§ What is required: Check every line of the entries for "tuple", and copy the lines that hold it.

Records from a data source
########################################
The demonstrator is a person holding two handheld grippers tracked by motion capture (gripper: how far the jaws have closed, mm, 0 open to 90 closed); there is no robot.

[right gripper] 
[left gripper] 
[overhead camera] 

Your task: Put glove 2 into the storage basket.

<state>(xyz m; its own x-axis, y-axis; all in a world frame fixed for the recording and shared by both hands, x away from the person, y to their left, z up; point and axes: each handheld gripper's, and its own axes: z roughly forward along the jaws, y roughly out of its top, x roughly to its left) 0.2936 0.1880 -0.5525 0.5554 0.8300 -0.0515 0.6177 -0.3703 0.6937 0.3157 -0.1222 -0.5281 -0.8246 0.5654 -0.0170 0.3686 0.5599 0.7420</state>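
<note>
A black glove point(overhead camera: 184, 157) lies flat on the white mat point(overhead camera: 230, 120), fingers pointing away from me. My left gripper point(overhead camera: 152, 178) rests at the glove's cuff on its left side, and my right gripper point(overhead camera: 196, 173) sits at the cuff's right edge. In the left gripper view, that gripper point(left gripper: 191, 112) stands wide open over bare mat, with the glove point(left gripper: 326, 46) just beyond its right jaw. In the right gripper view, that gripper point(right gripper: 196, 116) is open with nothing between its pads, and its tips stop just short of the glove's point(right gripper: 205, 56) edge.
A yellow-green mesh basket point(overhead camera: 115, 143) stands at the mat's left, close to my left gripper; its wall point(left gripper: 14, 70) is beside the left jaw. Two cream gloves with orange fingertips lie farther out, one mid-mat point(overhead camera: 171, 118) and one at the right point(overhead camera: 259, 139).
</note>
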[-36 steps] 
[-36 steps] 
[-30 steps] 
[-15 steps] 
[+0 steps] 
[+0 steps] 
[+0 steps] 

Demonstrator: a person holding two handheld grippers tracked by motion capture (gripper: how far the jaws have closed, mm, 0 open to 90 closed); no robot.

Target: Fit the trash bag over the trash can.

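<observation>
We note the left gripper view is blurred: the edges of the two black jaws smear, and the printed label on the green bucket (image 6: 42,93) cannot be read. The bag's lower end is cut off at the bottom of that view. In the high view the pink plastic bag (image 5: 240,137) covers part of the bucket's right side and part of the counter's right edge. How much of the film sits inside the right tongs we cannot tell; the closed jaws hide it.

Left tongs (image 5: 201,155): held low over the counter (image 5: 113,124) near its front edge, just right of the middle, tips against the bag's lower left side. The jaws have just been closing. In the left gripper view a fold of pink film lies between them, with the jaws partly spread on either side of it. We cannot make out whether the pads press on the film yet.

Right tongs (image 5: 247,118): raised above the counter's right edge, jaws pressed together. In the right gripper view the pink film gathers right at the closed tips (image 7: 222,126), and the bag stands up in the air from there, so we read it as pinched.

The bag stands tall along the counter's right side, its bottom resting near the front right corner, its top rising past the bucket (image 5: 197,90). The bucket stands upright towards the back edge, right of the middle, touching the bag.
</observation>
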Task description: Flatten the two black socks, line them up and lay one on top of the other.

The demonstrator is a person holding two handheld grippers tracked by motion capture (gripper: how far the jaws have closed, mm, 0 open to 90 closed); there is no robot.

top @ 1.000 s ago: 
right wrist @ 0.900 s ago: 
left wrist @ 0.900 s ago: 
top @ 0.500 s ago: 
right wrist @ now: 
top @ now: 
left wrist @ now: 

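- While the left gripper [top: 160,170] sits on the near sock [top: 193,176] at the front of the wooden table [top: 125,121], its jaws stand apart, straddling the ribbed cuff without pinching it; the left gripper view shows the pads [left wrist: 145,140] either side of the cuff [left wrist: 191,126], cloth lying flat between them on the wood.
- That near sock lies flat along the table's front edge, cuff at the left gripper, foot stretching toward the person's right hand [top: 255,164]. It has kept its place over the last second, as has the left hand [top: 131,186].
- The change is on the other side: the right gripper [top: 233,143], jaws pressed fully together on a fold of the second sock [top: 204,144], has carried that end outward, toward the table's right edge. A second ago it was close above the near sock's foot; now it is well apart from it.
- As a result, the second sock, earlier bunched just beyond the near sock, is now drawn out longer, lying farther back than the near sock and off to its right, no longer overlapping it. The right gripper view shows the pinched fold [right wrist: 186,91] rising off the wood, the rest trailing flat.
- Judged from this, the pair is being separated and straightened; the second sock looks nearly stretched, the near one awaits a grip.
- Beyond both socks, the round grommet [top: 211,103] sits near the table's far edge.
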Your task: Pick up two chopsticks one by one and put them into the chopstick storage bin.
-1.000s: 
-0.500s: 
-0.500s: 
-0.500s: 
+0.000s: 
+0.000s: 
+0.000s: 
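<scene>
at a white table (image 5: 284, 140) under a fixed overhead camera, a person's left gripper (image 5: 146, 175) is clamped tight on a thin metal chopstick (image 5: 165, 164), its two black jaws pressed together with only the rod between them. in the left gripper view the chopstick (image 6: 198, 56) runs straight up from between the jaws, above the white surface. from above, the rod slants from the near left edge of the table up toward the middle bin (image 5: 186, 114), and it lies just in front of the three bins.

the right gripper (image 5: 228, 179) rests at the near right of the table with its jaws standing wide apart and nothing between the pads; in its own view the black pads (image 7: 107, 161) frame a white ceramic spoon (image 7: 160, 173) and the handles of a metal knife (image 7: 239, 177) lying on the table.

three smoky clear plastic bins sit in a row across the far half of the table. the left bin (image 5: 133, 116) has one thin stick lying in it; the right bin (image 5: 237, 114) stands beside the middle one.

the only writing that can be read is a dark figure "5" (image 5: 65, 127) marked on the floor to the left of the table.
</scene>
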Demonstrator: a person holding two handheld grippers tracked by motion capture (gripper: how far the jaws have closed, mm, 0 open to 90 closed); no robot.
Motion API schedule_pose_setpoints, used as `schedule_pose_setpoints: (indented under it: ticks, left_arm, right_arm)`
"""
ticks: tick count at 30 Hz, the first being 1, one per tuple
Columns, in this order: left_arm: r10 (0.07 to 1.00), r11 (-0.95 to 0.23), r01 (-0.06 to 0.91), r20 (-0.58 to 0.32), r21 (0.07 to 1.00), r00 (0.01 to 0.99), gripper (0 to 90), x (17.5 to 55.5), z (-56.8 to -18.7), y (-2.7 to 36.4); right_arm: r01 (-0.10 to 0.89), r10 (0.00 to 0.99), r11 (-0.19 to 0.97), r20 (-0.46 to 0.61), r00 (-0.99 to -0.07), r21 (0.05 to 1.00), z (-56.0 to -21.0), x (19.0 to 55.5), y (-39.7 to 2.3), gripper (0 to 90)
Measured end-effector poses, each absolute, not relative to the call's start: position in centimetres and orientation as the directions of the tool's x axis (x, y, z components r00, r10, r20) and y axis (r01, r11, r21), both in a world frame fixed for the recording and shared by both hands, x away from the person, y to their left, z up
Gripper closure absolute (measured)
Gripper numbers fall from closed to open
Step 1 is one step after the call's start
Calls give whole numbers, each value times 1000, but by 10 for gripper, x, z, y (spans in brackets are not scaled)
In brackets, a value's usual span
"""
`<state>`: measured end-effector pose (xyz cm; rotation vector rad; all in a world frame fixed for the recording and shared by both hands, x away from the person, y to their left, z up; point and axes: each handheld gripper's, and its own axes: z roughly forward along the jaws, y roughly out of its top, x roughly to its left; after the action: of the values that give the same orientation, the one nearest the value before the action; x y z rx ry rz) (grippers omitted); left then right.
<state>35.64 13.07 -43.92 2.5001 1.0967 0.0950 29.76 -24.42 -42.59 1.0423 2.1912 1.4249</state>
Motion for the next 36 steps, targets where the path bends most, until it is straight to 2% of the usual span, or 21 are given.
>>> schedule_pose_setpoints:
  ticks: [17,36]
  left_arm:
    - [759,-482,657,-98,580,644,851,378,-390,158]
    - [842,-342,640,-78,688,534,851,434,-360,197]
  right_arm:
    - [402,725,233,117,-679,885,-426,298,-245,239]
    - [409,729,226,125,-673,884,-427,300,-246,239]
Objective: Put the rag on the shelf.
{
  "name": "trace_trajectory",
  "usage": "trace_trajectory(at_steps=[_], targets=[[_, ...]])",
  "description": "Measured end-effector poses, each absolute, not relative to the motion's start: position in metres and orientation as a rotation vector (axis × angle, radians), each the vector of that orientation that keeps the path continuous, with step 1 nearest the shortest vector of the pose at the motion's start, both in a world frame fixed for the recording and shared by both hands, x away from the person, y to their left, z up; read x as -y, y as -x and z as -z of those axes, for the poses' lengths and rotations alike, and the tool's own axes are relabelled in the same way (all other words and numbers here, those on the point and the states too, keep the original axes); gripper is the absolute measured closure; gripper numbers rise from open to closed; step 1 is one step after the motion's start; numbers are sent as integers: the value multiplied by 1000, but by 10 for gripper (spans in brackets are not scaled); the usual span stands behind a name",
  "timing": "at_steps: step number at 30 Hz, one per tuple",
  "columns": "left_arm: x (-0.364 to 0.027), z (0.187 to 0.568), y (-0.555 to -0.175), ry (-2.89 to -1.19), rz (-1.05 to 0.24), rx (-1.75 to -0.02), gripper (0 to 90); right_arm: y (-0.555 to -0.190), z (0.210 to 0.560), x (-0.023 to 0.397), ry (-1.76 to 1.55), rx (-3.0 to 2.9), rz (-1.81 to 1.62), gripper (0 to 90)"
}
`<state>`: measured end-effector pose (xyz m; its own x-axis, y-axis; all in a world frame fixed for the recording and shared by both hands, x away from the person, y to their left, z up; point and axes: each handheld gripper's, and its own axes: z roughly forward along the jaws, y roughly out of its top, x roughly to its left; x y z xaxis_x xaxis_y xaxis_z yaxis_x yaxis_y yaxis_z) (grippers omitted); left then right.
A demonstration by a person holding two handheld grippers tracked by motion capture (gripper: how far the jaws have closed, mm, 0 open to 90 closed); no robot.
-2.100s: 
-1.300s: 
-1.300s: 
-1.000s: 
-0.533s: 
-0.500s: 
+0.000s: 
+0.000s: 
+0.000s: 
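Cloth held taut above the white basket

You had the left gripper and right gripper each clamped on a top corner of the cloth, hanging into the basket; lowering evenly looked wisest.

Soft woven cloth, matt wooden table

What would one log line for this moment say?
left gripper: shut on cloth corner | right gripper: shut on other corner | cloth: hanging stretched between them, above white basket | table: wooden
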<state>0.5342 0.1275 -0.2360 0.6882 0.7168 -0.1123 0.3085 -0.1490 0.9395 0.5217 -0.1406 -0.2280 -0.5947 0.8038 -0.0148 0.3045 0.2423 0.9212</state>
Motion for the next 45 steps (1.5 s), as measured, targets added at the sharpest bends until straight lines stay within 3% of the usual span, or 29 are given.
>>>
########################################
§ Output:
ticks: tick count at 30 Hz, the first being 1, one per tuple
  "timing": "at_steps: step number at 30 Hz, one per tuple",

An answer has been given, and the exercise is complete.